5. The method for preparing the mechanically controllable rigid silk fibroin material according to claim 1, characterized in that, In step S2, the annealing temperature is above -10℃ and below 0℃; the annealing time is 12-96 h.
6. The method for preparing the mechanically controllable rigid silk fibroin material according to claim 1, characterized in that, In step S4, the granulation method is ball milling; the ball milling speed is 300 rpm to 500 rpm, and the ball milling time is 5 min to 60 min.

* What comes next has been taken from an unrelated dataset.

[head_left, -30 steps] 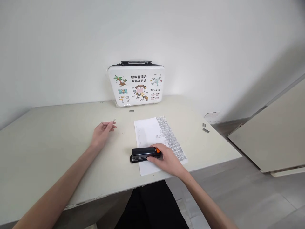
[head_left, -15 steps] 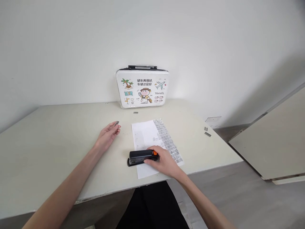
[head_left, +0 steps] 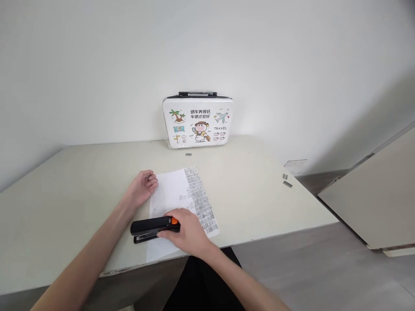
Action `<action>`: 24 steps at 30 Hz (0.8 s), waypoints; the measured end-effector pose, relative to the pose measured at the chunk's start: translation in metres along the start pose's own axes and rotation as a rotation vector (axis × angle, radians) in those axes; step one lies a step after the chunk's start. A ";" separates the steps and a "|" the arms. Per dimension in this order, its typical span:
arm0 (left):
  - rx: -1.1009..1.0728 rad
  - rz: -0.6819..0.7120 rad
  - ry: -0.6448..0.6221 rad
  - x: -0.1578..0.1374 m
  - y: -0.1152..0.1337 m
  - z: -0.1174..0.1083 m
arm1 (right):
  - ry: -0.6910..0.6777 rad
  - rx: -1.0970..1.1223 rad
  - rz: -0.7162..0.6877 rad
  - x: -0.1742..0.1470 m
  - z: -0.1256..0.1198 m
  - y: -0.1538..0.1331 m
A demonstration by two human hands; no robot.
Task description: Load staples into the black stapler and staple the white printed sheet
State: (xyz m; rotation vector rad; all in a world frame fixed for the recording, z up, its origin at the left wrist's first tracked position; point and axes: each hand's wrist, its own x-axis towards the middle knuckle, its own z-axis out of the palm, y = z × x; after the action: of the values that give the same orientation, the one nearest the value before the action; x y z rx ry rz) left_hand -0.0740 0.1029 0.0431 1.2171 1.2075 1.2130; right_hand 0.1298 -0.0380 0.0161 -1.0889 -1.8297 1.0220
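My right hand is closed around the back end of a black stapler with an orange patch. The stapler's nose points left, over the lower left part of a sheet of paper. Printed text and a band of grey marks cover the sheet's middle and right side. Beside the sheet's left edge, my left hand has its fingers curled in. A small grey strip of staples shows between them, mostly hidden.
A white case with cartoon prints stands against the wall. One staple strip lies in front of it. Two more grey pieces, a short one and a longer one, lie near the table's right edge. A pale panel stands beyond.
My right hand, the stapler and the sheet have shifted left, toward my left hand. My left hand has turned and curled, hiding more of the staple strip. The view has shifted slightly.
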 end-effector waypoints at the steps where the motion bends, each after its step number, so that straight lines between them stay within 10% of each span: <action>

7. The method for preparing the mechanically controllable rigid silk fibroin material according to claim 1, characterized in that, In step S5, inorganic substances are added and mixed with the regenerated silk fibroin powder, followed by hot pressing. The inorganic substances include at least one of hydroxyapatite, β-calcium phosphate, barium sulfate, and tricalcium phosphate.
8. A rigid silk fibroin material with controllable mechanical properties, characterized in that, The silk fibroin rigid material is prepared according to any one of claims 1-7, and possesses both Silk I and Silk II protein structures.
9. The application of the mechanically controllable rigid silk fibroin material as described in claim 8, characterized in that, The mechanically controllable silk fibroin rigid material is used to prepare orthopedic implants and tissue repair scaffolds.